Correlate Residuals in SEM – What Does it Mean?

residualsstructural-equation-modeling

I have been reading a paper by Cole, Ciesla, and Steiger, which argues in many cases allowing residuals to correlate is justified. However, I am not entirely sure what it means for residuals to correlate. A good definition and example would be much appreciated.

Cole, D. A., Ciesla, J. A., & Steiger, J. H. (2007). The insidious effects of failing to include design-driven correlated residuals in latent-variable covariance structure analysis. Psychological Methods, 12, 381–398.

Best Answer

It means that the unexplained variance from two variables are correlated. One way of thinking of this is as a partial correlation.

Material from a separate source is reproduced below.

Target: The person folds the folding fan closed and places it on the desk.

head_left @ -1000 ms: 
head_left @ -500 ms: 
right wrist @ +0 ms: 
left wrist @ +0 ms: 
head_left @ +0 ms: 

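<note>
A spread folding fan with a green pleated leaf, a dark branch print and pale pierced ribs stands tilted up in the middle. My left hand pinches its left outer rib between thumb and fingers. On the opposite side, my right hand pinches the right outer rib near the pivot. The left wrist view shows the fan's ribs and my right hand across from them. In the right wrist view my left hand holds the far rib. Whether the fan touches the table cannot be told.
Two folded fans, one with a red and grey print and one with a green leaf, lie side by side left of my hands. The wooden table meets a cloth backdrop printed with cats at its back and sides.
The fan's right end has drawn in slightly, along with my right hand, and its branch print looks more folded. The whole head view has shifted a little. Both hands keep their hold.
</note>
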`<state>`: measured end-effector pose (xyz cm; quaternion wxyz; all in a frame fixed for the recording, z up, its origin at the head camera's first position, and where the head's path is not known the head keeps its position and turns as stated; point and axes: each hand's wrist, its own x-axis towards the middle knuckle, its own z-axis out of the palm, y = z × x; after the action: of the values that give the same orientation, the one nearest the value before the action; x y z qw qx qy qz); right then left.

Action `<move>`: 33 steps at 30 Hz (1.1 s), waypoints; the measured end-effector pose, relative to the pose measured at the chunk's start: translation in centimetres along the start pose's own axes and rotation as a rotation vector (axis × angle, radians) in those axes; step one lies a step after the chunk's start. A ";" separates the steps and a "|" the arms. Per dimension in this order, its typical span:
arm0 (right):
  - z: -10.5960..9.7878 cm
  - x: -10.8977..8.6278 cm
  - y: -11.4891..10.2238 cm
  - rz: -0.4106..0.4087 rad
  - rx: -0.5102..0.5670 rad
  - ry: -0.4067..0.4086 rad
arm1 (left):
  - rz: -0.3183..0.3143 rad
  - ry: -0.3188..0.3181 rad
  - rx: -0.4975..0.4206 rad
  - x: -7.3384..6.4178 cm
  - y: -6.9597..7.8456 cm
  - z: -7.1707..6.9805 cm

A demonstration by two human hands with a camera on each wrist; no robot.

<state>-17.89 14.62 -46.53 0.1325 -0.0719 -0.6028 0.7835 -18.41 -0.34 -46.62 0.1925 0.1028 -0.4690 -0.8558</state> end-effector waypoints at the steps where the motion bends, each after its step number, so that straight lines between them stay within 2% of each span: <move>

Say we have two regression equations:

\begin{equation} Y_1i=\beta1_1 \ X_i+\epsilon1_i \end{equation} \begin{equation} Y_2i=\beta2_1 \ X_i+\epsilon2_i \end{equation}

Both equations have an $\epsilon$ term. If you model that as two equations, that's fine. But what if you model it as one equation - do you want to assume that the $\epsilon$ terms are uncorrelated? If you do, then don't correlate them - as in, don't put estimate a correlation in the residual. Usually you don't, so you'd correlate the residuals.

An example: Say you want to look at the effect of age (in adults) on: speed at running 100m, speed at running 5 miles. I'd expect a negative relationship for both of these, but if you modeled them in one equation, you'd expect unexplained variance in 100m running speed to be correlated with 5 mile running speed, controlling for age - so the residuals are correlated.

You can also think of this in terms of latent variables - there are common causes of the residual for both 100m and 5 mile speeds, and hence you can hypothesize the existence of a latent (unmeasured) variable.